Люба А. возвратилась в комнату, не заметив, что ещё одна луковица поселилась в её квартире.
– Они говорят, что слесарь у них один, и он заболел. Может, вам через балкон ваших соседей перебраться? Я хорошую верёвку дам, для страховки.
И она полезла в шкаф.
– Соседей нет, они ещё из отпуска не вернулись. А про слесаря я знаю. Я сам этот слесарь и есть.
Люба А. закрыла шкаф и присела на стул рядом.
– Может, к родственникам или друзьям?
– Один я. Со всех сторон, – с некоторым пафосом проговорил Веня.
Люба А. сочувственно помолчала.
– И что же делать?
Веня пожал плечами, подошел к журнальному столику и, бегло просмотрев программу передач, включил телевизор. Удобно устроившись на диване, он уставился в экран.
Дверь комнаты приоткрылась, и белый расплывчатый круг от света фонарика тихо двинулся к спальне Любы А.. Следом двигался Веня.
Он вошел в спальню.
Белый круг ткнулся в пол, замер и вполз на стену. Не торопясь, Веня подошёл к одному из цветков, раскрыл перочинный ножик. Еле удерживаясь от желания срезать тоненький стебель, он сделал ямку и пристроил в неё головку прорастающего лука…
Белый круг распластался по стене, увешанной фотографиями.
Веня подошел ближе и, вытянув шею, принялся их рассматривать.

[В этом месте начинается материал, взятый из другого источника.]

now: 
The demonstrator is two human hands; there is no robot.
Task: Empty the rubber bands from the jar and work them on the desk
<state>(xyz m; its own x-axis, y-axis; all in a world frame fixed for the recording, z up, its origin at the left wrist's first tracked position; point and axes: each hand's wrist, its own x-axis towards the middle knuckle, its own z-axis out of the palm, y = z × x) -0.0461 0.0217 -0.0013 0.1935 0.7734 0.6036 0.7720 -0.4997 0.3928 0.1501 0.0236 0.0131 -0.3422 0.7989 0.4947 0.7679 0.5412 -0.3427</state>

Вот Люба А.; вот мужчина улыбается и машет рукой; вот Люба А. вместе с этим мужчиной на теплоходе…
Одну из фотографий он рассматривал дольше: во дворе дома Люба А. с ребятишками раскрашивает снеговиков, а в стороне, в углу фотографии, стоит случайно попавший в кадр Веня, наблюдая за происходящим.
Веня улыбнулся. Луч фонаря заскользил дальше и очутился на кровати. На одной подушке оказалась голова спящей Любы А. – она отвернулась к стене; на подушке, что лежала рядом, – большой фотопортрет «мужчины с теплохода».
– Спокойной ночи, – не оборачиваясь, вдруг произнесла Люба А.
Веня вышел…
На кухне он с ожесточением вырыл две ямки около одного из цветков и посадил в них по луковице.
Веня сидел на кухне, часто постукивая по деревянной доске ножом, и превращал луковицы в мелкую кашицу.
Солнце только вылезало из-под горизонта. Люба А. посмотрела на часы заспанными глазами – шесть, почти ровно. Она поставила чайник и села напротив Вени.
– Это для чего? – спросила она сонным голосом.
– От головной боли и для роста волос, – ответил Веня, накладывая кашицу в марлевую шапочку и аккуратно пристраивая её на своей голове.
– Вы плохо спали?
Веня помолчал, глядя за окно, и еле слышно произнёс:
– Меня никто не любит. И когда я думаю об этом, у меня начинает болеть голова. От злости.
– А вы не злитесь.
– Если я не злюсь, то начинаю завидовать. Тогда ещё и сердце болит, а к нему лук уже не приложишь.
– И кому вы завидуете?
– Вам, например. И вашему мужу. Видно, что вы любили друг друга.
– По чему видно?
– По фотографиям. Да и по вам. Если я умру, мою фотографию на подушку никто не положит.
– Попробую в диспетчерскую позвонить, – поднялась Люба А., вытирая появившиеся то ли от лука, то ли ещё от чего, слёзы.
Веня тоже пересадил на ладонь пару капель, возникших на щеках, и убрал оставшиеся луковицы в холщовый мешочек.